Published: 10 July 2023 Publication History

Abstract

As a critical threat to deep neural networks (DNNs), backdoor attacks can be categorized into two types, i.e., source-agnostic backdoor attacks (SABAs) and source-specific backdoor attacks (SSBAs). Compared to traditional SABAs, SSBAs are more advanced in that they have superior stealthier in bypassing mainstream countermeasures that are effective against SABAs. Nonetheless, existing SSBAs suffer from two major limitations. First, they can hardly achieve a good trade-off between ASR (attack success rate) and FPR (false positive rate). Besides, they can be effectively detected by the state-of-the-art (SOTA) countermeasures (e.g., SCAn [40]).

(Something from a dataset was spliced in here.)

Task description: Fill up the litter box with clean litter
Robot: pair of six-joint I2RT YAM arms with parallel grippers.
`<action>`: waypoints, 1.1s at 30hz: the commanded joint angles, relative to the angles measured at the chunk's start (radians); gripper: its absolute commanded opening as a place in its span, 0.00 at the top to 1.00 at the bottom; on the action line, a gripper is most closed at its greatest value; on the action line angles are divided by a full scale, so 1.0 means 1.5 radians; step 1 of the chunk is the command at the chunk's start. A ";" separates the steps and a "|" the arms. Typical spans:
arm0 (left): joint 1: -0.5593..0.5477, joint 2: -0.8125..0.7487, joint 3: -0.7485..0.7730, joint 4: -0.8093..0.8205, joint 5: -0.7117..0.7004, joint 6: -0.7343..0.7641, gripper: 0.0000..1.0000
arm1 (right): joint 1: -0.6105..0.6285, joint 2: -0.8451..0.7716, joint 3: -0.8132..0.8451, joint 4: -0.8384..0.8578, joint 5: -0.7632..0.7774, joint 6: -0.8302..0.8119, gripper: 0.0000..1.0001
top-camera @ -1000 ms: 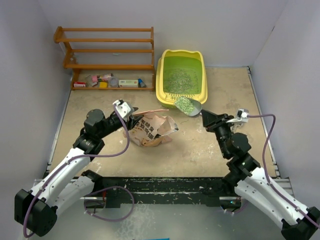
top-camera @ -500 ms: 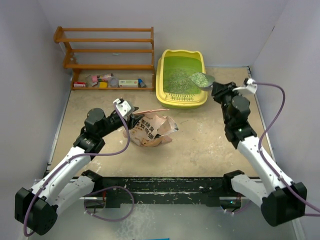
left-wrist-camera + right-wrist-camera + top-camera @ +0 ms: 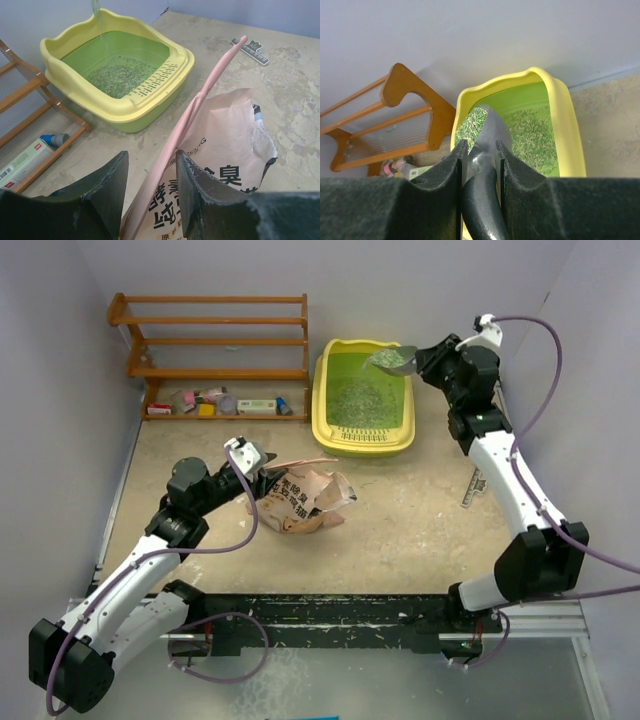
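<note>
The yellow litter box with a green floor stands at the back centre and holds a layer of pale grey-green litter. My right gripper is shut on the black handle of a grey metal scoop. The scoop is heaped with litter and held above the box's back right corner. In the right wrist view the scoop carries litter over the box. My left gripper is shut on the pink rim of the printed bag, also in the left wrist view.
A wooden shelf rack stands at the back left with small items on its bottom shelf. A ruler-like strip lies on the table right of centre. Walls close the left, back and right sides.
My right arm has carried the loaded scoop from in front of the box's front lip up and back, to above its back right corner. The left arm and bag have not moved.
</note>
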 commanded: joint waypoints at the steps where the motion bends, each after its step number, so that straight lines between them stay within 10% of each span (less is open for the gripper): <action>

To address the limitations above, we propose a new class of viable source-specific backdoor attacks coined as CASSOCK. Our key insight is that trigger designs when creating poisoned data and cover data in SSBAs play a crucial role in demonstrating a viable source-specific attack, which has not been considered by existing SSBAs. With this insight, we focus on trigger transparency and content when crafting triggers for poisoned dataset where a sample has an attacker-targeted label and cover dataset where a sample has a ground-truth label. Specifically, we implement CASSOCKTrans that designs a trigger with heterogeneous transparency to craft poisoned and cover datasets, presenting better attack performance than existing SSBAs. We also propose CASSOCKCont that extracts salient features of the attacker-targeted label to generate a trigger, entangling the trigger features with normal features of the label, which is stealthier in bypassing the SOTA defenses. While both CASSOCKTrans and CASSOCKCont are orthogonal, they are complementary to each other, generating a more powerful attack, called CASSOCKComp, with further improved attack performance and stealthiness. To demonstrate their viability, we perform a comprehensive evaluation of the three CASSOCK-based attacks on four popular datasets (i.e., MNIST, CIFAR10, GTSRB and LFW) and three SOTA defenses (i.e., extended Neural Cleanse [45], Februus [8], and SCAn [40]). Compared with a representative SSBA as a baseline (SSBABase), CASSOCK-based attacks have significantly advanced the attack performance, i.e., higher ASR and lower FPR with comparable CDA (clean data accuracy). Besides, CASSOCK-based attacks have effectively bypassed the SOTA defenses, and SSBABase cannot.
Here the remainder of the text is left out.